ETh2, authenticated data structures, and gas costs

Hi, I’m Ian, applied cryptography researcher and soon to be professor at the University of Maryland. I’ve been working on applied cryptography and cryptocurrency for a while (Zcash was my Ph.D. thesis), but am rather new to Ethereum and its low level details.

Ethereum writes data for one contract instance to many random locations in the Merkle Patricia Trie. By my understanding, this was intended to limit the damage an attacker can do by reducing everything to the average case. However as result, any update to the contract’s data 1) causes many random writes to disk and far worse 2) forces a number of different hash chains to be recomputed for the Trie. The second one of these is a major cost. Optimistic and zk-roll up work around this by, in CS terms, batching writes to one location and letting people dispute it.

In general, when designing high performance systems, one of the major things is to limit random IO operations as this causes performance issues. This is common research problem in systems. Here of course there is also a security dimension in terms of resource exhaustion. The fact that, in blockchains, this is done in authenticated data structures makes the issue far worse as it costs computational resources to recompute the authentication (regardless of the on disk/in memory representation).

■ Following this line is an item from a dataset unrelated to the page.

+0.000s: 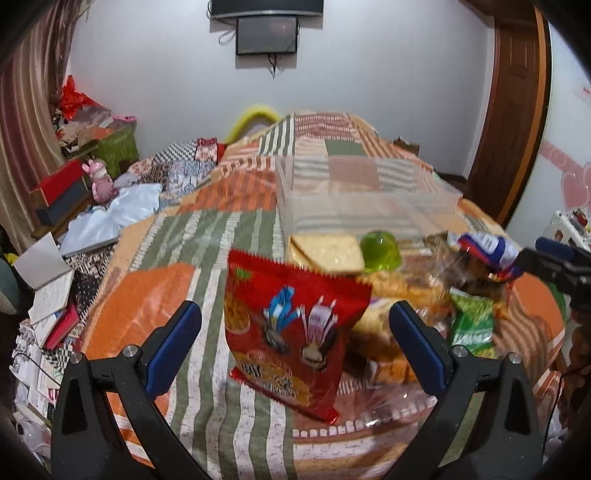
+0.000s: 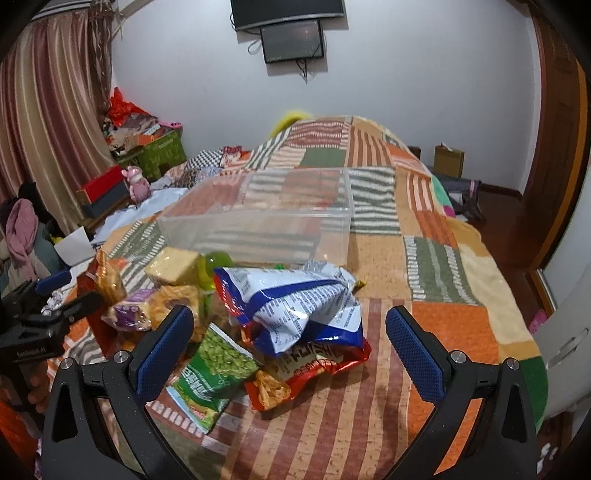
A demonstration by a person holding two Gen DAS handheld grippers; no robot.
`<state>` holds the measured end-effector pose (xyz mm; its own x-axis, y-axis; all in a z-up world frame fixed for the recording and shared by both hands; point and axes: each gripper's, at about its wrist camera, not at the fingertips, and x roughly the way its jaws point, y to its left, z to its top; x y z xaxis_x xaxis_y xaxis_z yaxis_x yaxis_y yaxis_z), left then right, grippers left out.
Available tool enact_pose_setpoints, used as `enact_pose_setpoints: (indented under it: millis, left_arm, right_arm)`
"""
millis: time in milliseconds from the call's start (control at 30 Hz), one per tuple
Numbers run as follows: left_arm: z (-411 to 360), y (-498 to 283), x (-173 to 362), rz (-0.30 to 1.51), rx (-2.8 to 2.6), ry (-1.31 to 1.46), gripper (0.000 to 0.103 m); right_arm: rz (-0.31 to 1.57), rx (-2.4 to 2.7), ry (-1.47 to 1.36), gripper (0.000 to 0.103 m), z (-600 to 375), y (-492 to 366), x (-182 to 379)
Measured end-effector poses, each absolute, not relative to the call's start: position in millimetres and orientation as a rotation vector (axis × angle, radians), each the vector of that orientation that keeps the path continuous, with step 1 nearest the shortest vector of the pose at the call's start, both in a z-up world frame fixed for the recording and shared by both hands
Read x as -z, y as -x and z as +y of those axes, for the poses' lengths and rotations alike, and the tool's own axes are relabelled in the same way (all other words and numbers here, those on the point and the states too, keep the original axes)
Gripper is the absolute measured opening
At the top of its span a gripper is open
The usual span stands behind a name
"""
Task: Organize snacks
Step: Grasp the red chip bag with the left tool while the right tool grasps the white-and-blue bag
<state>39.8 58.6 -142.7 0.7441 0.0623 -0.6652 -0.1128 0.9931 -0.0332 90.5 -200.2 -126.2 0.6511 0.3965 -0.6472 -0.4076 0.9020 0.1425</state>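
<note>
A heap of snack packs lies on the patchwork blanket (image 1: pixel 236 236). In the left wrist view a red snack bag (image 1: pixel 291 332) leans upright against the heap. My left gripper (image 1: pixel 293 310) is open, its blue pads wide on either side of the bag without touching it. Behind lie a cracker pack (image 1: pixel 325 251) and a green jelly cup (image 1: pixel 380 251). My right gripper (image 2: pixel 290 314) is open around a crumpled blue-and-white bag (image 2: pixel 295 306) that rests on a red-orange bag (image 2: pixel 295 373). A green pea bag (image 2: pixel 218 362) lies to its left. An empty clear plastic box (image 2: pixel 258 221) stands just beyond the heap.
The blanket covers a bed whose right edge drops to a wooden floor (image 2: pixel 498 206) and a door (image 1: pixel 517 110). Left of the bed are stacked boxes (image 1: pixel 59 192), a pink toy (image 1: pixel 99 181) and loose books (image 1: pixel 51 291). A screen (image 1: pixel 266 35) hangs on the far wall.
</note>
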Motion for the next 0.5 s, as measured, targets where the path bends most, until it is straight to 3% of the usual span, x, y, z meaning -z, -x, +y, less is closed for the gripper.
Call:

What are the plans to address this in Eth2? Is the plan to still write data to random locations even within one contract? It seems there are a number of ways to limit the damage an attacker can do that do not come with the IO and hash computation costs of doing random writes.

1 Like

Eth 2 is planning to using a modular “execution environment” (EE) framework. See link below for an overview. Each EE is basically the specification of a VM, written in WASM. As such, each EE defines its own accumulator—and thus data—format. Your concerns are valid, but should be addressed to EE designers rather than Eth 2 designers.

Moreover, execution in Eth 2 is stateless by design, as being stateful would result in no scalability gains. This externalizes the costs of doing these database accesses to state providers on the relay network.

So those are both good, in that they appear to shift the cost off of the main chain and avoid forcing a particular choice of solution. This is great, in that it gives everyone the freedom to do it right. But doesn’t seem to provide an answer to the locality problem itself. Someone is still going to have to deal with it. Whats the current thinking on solutions to the issue?
@phil mentioned a move towards a simple binary Merkle tree. This lowers the cost of poor locality, but doesn’t address root issue. Are there other approaches being considered?

Unless there has been any new developments, my understanding is that in general Eth 2.0 will prefer Sparse Merkle trees instead of Patricia tries, for state commitments. Sparse Merkle trees nodes have a constant height.

Keys are hashed to determine where their values in the tree should be, so this still seems to require random IO.

See also spec discussion.

Thanks. Is the plan still to write to random locations in the tree even within a contract or to have locality and all data effectively in one location?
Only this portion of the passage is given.